* DATASET CONTENT
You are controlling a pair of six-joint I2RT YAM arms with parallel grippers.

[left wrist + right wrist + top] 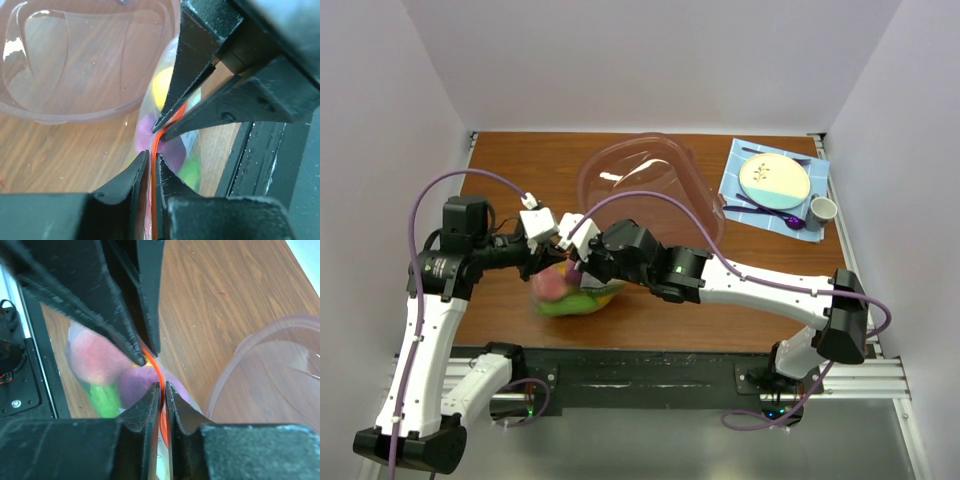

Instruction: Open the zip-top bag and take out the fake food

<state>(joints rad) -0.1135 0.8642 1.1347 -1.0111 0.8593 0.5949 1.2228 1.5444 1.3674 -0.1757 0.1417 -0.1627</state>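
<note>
The zip-top bag hangs just above the near table edge, clear plastic with pink, green and yellow fake food inside. My left gripper and right gripper meet at its mouth. In the left wrist view my left gripper is shut on the orange-red zip strip, with the right gripper's fingers pinching the same strip just beyond. In the right wrist view my right gripper is shut on the strip, and the food shows below, blurred pink, purple and green.
A large clear pinkish bowl stands right behind the bag. At the back right lies a blue mat with a plate, purple cutlery and a small cup. The black table rail runs just below the bag.
</note>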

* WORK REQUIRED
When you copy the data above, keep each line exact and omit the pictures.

* THE ANSWER
You are controlling a pair of six-joint I2RT YAM arms with parallel grippers.

[left wrist + right wrist + top] 

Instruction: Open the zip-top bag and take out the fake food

<state>(joints rad) -0.1135 0.8642 1.1347 -1.0111 0.8593 0.5949 1.2228 1.5444 1.3674 -0.1757 0.1417 -0.1627</state>
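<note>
The zip-top bag hangs just above the near table edge, clear plastic with pink, green and yellow fake food inside. My left gripper and right gripper meet at its mouth. In the left wrist view my left gripper is shut on the orange-red zip strip, with the right gripper's fingers pinching the same strip just beyond. In the right wrist view my right gripper is shut on the strip, and the food shows below, blurred pink, purple and green.
A large clear pinkish bowl stands right behind the bag. At the back right lies a blue mat with a plate, purple cutlery and a small cup. The black table rail runs just below the bag.
</note>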

The answer given is complete as it stands.